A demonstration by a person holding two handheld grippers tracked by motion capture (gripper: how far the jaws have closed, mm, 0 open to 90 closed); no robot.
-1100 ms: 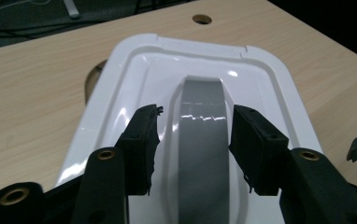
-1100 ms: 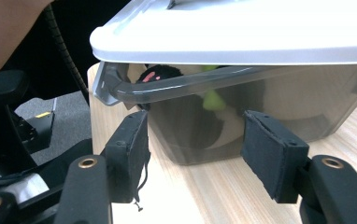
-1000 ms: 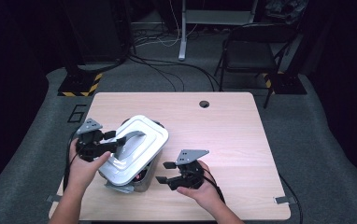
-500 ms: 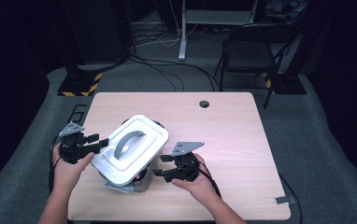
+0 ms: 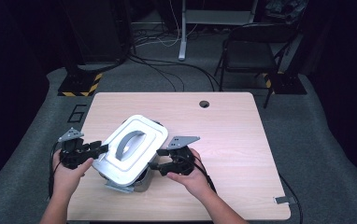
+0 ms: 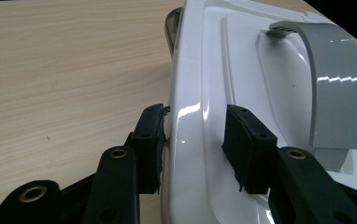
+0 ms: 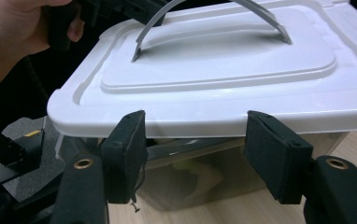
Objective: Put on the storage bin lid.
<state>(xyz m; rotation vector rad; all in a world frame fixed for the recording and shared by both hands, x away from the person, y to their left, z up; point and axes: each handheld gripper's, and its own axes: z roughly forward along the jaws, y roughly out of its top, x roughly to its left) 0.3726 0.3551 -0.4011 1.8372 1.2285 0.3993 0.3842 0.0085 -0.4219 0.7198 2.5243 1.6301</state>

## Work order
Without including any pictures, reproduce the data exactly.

## Result for this task
A demonstration by a person holding two handheld grippers tracked by motion capture (gripper: how far the jaws have closed, mm, 0 open to 90 closed); no robot.
-1100 ms: 
-1100 ms: 
-1000 ms: 
-500 ms: 
+0 ms: 
+0 ms: 
+0 ms: 
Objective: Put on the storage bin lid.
<state>(xyz m; rotation vector rad; all in a world frame fixed for the recording and shared by both hands, x away from the person, y to their left, z up; point and axes: each handheld gripper's, and its own axes: z roughly forward along the jaws, y roughly out of its top, x roughly to its left) 0.3726 0.3551 -0.4011 1.8372 1.2285 0.3993 0.3842 0.0085 -0.4219 0.7198 2.5243 1.6301</state>

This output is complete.